Every line of the listing below is to be repeated exactly; the pictures stay out.

"""

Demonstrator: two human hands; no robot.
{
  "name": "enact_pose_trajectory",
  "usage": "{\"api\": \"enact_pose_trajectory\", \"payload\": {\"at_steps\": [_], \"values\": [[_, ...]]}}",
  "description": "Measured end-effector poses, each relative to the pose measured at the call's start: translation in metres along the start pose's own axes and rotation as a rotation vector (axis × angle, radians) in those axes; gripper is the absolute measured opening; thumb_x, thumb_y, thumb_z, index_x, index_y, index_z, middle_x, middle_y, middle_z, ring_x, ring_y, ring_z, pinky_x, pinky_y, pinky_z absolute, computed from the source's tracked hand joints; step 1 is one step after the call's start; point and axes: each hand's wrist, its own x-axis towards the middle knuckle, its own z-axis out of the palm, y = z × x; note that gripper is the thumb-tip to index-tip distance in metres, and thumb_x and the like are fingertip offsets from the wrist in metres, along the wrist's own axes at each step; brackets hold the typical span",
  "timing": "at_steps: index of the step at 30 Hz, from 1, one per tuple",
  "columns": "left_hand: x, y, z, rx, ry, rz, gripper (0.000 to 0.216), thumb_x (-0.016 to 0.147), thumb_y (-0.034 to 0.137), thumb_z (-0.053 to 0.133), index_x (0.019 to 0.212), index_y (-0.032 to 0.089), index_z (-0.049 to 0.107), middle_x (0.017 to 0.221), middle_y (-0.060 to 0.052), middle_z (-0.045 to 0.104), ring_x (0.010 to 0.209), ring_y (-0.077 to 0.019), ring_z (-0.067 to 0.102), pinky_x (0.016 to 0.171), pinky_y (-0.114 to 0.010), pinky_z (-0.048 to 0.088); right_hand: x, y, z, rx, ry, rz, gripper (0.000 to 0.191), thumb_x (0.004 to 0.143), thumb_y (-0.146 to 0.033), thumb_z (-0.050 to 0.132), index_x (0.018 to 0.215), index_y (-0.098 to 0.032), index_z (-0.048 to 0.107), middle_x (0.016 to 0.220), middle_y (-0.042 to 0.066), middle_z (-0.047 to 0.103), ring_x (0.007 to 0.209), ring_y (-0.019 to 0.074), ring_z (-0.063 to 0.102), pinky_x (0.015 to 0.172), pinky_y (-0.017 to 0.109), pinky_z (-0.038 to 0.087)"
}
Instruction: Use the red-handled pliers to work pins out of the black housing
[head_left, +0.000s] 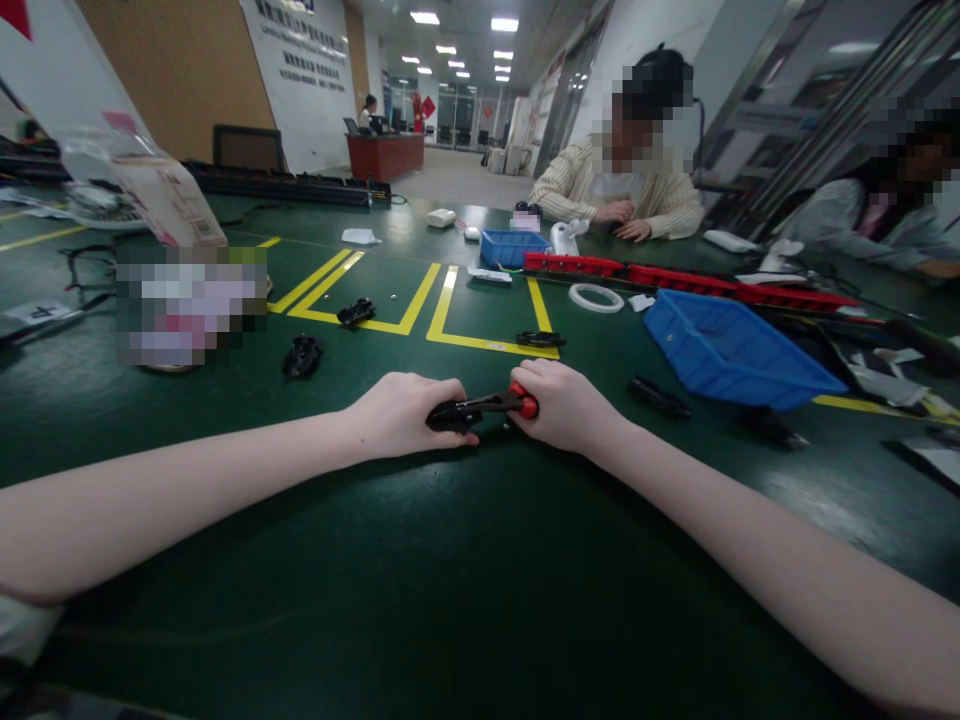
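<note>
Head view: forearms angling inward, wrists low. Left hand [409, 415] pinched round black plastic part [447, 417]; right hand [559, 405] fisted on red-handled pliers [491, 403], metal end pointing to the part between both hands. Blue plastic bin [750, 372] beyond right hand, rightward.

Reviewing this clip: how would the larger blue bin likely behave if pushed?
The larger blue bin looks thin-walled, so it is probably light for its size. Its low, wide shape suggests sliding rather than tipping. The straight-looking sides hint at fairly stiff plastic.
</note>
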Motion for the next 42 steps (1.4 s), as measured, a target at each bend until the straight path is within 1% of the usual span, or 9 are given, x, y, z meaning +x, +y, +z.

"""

*TASK RESPONSE*
Demonstrator: two human hands; no robot.
{
  "name": "enact_pose_trajectory",
  "usage": "{\"api\": \"enact_pose_trajectory\", \"payload\": {\"at_steps\": [_], \"values\": [[_, ...]]}}",
  "description": "Measured end-effector poses, each relative to the pose measured at the call's start: translation in metres along the start pose's own axes and rotation as a rotation vector (axis × angle, radians) in those axes; gripper is the absolute measured opening; thumb_x, thumb_y, thumb_z, index_x, index_y, index_z, middle_x, middle_y, middle_z, ring_x, ring_y, ring_z, pinky_x, pinky_y, pinky_z absolute, computed from the source's tracked hand joints; step 1 is one step after the call's start; point and axes: each hand's wrist, its own x-axis towards the middle knuckle, its own z-axis out of the palm, y = z × x; note that gripper is the thumb-tip to index-tip distance in metres, and thumb_x and the like are fingertip offsets from the wrist in metres, along the wrist's own axes at each step; brackets hold the typical span",
  "timing": "at_steps: index of the step at 30 Hz, from 1, one per tuple",
  "columns": "left_hand: x, y, z, rx, ry, rz, gripper (0.000 to 0.216), thumb_x (-0.016 to 0.147), thumb_y (-0.034 to 0.137), thumb_z (-0.053 to 0.133), index_x (0.019 to 0.212), index_y (-0.032 to 0.089), index_z (-0.049 to 0.107), middle_x (0.017 to 0.221), middle_y (-0.060 to 0.052), middle_z (-0.045 to 0.104), ring_x (0.010 to 0.209), ring_y (-0.077 to 0.019), ring_z (-0.067 to 0.102), pinky_x (0.016 to 0.171), pinky_y (-0.114 to 0.010), pinky_z (-0.048 to 0.088); right_hand: x, y, z, rx, ry, rz, gripper (0.000 to 0.191), thumb_x (0.004 to 0.143), thumb_y (-0.146 to 0.033), thumb_z (-0.050 to 0.132), index_x (0.018 to 0.215), index_y (-0.098 to 0.032), index_z (-0.048 to 0.107), middle_x (0.016 to 0.220), middle_y (-0.042 to 0.066), middle_z (-0.047 to 0.103), ring_x (0.007 to 0.209), ring_y (-0.019 to 0.074), ring_z (-0.063 to 0.102), pinky_x (0.015 to 0.172), pinky_y (-0.017 to 0.109), pinky_z (-0.038 to 0.087)"
}
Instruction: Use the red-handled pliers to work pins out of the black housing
[head_left, +0.000s] 
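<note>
Head view: forearms angling inward, wrists low. Left hand [409, 415] pinched round black plastic part [447, 417]; right hand [559, 405] fisted on red-handled pliers [491, 403], metal end pointing to the part between both hands. Blue plastic bin [750, 372] beyond right hand, rightward.

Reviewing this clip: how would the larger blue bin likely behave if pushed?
The larger blue bin looks thin-walled, so it is probably light for its size. Its low, wide shape suggests sliding rather than tipping. The straight-looking sides hint at fairly stiff plastic.
</note>
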Motion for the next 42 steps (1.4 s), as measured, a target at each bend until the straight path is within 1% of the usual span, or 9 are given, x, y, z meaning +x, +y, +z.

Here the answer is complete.